Check each line of the entries. Copy the ones that contain the string "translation".

Excerpts from a dataset:
********************

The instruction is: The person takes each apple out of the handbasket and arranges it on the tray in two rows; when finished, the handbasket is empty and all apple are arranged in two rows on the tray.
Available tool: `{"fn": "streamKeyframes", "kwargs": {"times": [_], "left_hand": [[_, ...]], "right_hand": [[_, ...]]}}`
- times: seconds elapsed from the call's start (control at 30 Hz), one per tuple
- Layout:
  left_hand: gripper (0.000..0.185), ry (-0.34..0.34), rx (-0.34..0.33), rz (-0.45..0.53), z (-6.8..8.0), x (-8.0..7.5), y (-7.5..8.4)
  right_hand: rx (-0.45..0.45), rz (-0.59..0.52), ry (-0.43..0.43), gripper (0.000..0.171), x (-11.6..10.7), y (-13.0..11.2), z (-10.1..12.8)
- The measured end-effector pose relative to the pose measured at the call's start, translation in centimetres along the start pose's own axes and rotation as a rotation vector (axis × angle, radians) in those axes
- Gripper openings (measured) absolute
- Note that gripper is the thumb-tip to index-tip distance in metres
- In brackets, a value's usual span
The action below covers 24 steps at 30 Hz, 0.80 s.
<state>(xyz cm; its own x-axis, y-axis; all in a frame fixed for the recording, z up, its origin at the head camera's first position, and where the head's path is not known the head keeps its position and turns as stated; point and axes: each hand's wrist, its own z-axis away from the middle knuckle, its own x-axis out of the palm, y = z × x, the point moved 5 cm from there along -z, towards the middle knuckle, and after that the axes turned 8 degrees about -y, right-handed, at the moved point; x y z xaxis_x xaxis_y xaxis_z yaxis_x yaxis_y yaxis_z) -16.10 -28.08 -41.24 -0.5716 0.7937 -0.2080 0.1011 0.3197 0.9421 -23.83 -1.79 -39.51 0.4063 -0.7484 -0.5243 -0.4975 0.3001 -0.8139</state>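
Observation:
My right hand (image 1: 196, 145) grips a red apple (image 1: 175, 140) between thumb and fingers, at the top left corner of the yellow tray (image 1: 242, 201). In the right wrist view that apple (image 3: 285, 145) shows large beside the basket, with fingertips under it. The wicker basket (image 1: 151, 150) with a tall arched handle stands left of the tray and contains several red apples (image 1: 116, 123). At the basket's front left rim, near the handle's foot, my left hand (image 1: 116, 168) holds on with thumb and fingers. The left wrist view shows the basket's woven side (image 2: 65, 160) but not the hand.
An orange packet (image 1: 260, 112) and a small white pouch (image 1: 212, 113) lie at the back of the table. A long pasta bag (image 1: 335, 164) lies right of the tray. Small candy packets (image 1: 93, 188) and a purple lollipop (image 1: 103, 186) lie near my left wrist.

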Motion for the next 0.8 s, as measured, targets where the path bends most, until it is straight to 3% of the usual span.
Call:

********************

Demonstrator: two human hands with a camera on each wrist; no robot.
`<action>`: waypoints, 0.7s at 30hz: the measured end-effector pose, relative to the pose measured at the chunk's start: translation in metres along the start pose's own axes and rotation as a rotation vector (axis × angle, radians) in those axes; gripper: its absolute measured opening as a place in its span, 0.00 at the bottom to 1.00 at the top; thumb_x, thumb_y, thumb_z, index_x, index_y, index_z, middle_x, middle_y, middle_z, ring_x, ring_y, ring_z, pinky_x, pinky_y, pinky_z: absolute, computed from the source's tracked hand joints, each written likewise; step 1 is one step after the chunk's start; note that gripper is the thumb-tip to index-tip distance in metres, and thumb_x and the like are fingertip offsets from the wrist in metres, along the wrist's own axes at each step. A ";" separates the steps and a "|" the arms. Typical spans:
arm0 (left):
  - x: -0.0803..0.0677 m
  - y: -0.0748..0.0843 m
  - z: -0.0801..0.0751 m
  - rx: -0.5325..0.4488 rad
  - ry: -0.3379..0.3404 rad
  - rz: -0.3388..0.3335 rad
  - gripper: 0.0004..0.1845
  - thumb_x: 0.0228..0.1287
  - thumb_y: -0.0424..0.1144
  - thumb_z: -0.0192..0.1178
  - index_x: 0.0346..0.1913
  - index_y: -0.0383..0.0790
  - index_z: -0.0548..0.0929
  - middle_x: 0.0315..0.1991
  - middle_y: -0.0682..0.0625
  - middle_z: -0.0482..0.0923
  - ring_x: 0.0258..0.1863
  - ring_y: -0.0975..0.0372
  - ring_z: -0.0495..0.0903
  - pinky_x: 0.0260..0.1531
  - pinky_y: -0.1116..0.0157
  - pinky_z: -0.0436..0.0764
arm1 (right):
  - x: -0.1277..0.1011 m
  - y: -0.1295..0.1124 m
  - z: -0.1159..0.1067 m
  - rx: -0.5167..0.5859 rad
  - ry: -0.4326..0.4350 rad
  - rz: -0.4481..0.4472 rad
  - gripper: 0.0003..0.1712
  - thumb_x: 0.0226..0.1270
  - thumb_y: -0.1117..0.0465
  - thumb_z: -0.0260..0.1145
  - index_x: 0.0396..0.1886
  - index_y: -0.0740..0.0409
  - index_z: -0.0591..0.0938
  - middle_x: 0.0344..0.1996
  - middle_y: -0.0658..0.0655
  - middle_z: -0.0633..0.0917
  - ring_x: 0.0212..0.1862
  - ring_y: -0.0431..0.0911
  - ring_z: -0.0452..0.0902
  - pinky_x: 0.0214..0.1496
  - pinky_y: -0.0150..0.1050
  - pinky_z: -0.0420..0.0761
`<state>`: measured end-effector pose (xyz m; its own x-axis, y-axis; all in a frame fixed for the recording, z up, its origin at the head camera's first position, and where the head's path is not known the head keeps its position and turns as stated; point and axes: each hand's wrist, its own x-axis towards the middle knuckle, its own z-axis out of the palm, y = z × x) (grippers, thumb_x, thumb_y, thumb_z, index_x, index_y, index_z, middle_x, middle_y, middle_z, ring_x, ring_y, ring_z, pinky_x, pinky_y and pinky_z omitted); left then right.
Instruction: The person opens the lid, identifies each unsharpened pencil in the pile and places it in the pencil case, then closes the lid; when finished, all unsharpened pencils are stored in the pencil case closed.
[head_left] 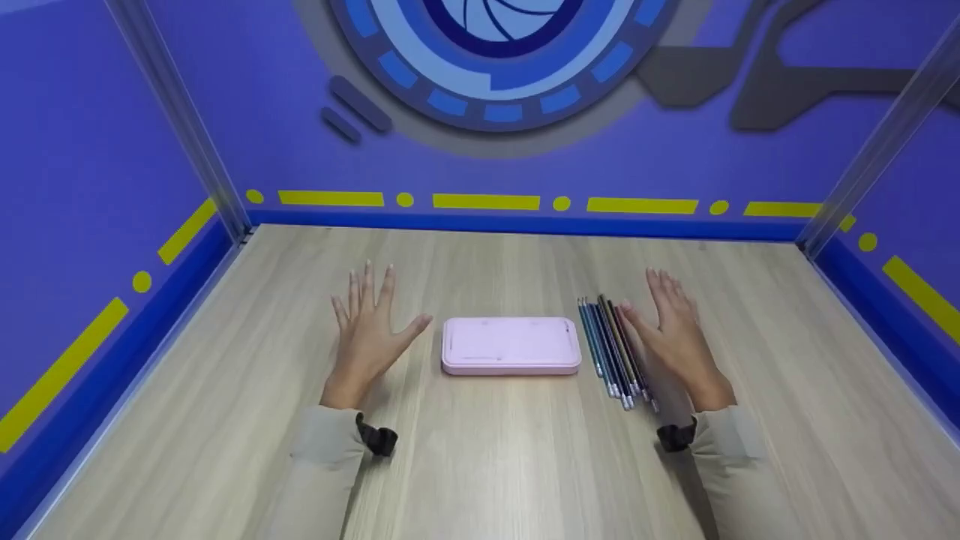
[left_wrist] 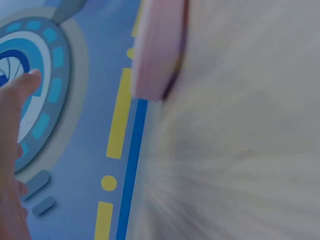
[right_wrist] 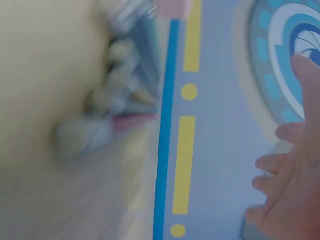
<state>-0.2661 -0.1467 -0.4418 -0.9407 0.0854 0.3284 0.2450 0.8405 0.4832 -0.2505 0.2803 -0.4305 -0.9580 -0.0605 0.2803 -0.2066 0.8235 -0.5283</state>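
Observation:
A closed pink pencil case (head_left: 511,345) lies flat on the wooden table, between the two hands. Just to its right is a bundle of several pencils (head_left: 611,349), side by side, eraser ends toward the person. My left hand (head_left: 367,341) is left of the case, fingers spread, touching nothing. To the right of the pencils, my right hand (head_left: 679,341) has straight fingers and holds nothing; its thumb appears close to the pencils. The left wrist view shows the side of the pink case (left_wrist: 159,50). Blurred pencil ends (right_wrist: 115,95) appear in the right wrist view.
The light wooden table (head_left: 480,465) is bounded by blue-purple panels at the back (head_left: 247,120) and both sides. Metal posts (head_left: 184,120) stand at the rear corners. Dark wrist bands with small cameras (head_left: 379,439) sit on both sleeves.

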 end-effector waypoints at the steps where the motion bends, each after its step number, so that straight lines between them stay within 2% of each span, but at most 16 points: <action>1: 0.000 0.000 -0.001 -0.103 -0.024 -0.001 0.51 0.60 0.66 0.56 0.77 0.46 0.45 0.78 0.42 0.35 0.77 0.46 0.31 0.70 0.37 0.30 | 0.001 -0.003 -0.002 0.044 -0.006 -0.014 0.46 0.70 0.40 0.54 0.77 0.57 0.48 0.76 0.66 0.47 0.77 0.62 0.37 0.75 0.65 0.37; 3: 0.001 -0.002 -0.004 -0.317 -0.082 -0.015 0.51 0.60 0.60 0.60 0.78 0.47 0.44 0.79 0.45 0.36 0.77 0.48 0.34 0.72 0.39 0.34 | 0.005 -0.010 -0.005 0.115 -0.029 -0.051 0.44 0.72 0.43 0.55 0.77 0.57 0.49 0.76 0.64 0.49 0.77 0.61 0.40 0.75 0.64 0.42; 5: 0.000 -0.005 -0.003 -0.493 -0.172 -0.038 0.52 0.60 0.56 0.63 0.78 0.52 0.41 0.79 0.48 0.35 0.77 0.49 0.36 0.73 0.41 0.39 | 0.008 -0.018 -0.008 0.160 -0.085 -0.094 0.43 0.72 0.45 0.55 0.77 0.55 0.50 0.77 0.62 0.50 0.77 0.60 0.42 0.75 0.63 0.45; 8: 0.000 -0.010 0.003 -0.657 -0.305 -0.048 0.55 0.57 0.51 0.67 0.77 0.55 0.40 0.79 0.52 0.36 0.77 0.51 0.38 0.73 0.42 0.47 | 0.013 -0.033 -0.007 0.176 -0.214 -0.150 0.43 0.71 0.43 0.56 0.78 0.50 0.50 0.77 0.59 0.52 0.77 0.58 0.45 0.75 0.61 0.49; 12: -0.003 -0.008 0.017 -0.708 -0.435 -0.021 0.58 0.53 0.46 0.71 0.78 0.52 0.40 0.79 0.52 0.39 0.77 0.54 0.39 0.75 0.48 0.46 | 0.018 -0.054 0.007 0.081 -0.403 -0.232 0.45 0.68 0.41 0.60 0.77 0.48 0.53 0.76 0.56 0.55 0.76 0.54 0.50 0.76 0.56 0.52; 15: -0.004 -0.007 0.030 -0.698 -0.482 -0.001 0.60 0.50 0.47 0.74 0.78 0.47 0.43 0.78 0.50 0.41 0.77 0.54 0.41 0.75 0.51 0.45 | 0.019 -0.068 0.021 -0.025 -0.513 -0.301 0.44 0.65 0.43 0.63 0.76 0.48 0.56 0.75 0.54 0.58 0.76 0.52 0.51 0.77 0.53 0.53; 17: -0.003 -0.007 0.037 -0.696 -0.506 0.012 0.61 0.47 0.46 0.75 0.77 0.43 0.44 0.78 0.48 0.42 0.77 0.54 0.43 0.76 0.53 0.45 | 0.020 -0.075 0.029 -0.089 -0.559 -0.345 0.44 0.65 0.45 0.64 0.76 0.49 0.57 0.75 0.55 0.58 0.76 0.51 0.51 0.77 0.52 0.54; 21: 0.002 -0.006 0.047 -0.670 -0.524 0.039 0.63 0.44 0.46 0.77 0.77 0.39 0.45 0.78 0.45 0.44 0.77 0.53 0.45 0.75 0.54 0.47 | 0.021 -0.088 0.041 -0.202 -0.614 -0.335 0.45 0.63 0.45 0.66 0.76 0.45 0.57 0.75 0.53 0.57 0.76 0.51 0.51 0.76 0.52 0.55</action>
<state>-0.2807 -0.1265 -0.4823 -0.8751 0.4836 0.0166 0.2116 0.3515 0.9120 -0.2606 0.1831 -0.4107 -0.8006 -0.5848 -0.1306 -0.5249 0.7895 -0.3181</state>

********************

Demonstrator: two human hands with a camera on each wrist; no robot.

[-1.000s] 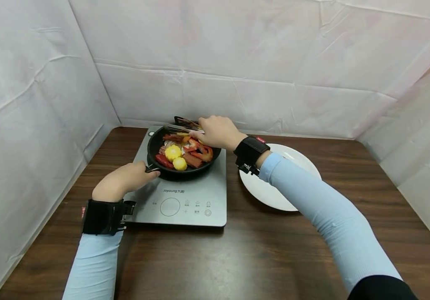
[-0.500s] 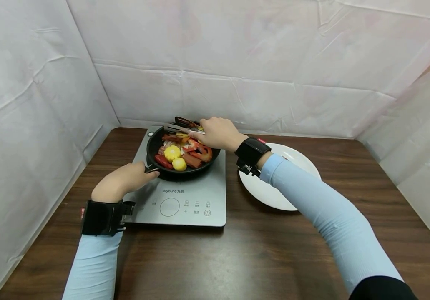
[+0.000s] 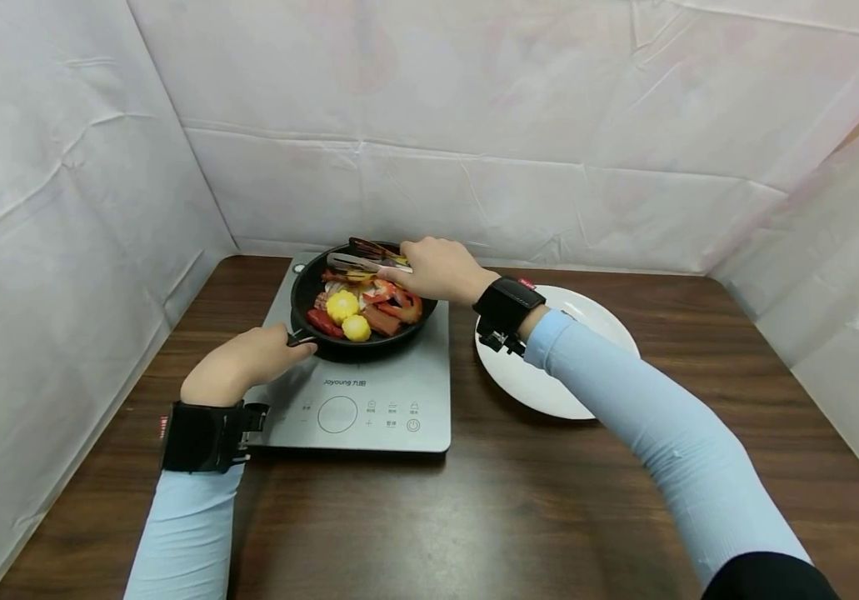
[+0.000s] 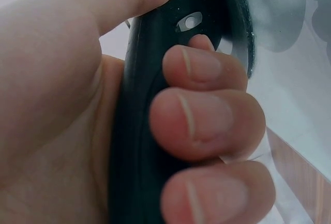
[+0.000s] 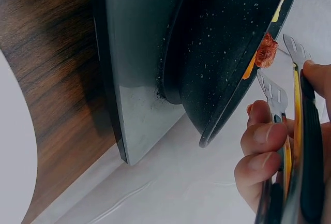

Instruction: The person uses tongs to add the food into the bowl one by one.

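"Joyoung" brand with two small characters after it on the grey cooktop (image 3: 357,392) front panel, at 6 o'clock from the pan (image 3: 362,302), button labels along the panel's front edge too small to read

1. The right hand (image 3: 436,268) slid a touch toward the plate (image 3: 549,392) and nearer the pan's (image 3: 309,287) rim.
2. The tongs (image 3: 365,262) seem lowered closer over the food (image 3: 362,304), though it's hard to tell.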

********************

#### Solution below:
- The measured end-effector pose relative to the pose measured at the call's start, translation in centimetres along the start pose's own axes and rotation as a rotation vector (axis × angle, radians) in those axes
`<action>`: waypoints, 0.7s at 30hz: the measured end-effector pose, relative to the pose measured at the chunk's start: translation in metres along the start pose's own axes and rotation as a rotation vector (axis × angle, radians) in those axes; gripper: its absolute measured opening as a place in its span, 0.00 at the bottom to 1.00 at the top; thumb_x, thumb_y, thumb_z, index_x, index_y, index_z, middle_x, middle_y, middle_z, ring_x, ring_y, ring_z, pinky_x, pinky_y, pinky_z: absolute, computed from the source's tracked hand joints, each written likewise; step 1 is one step after the chunk's start; note that gripper is the thumb-tip to index-tip distance in metres, and thumb_x and the like are fingertip offsets from the wrist in metres, along the wrist's own axes at each step. A ";" separates the steps and a "|" the arms. Typical spans:

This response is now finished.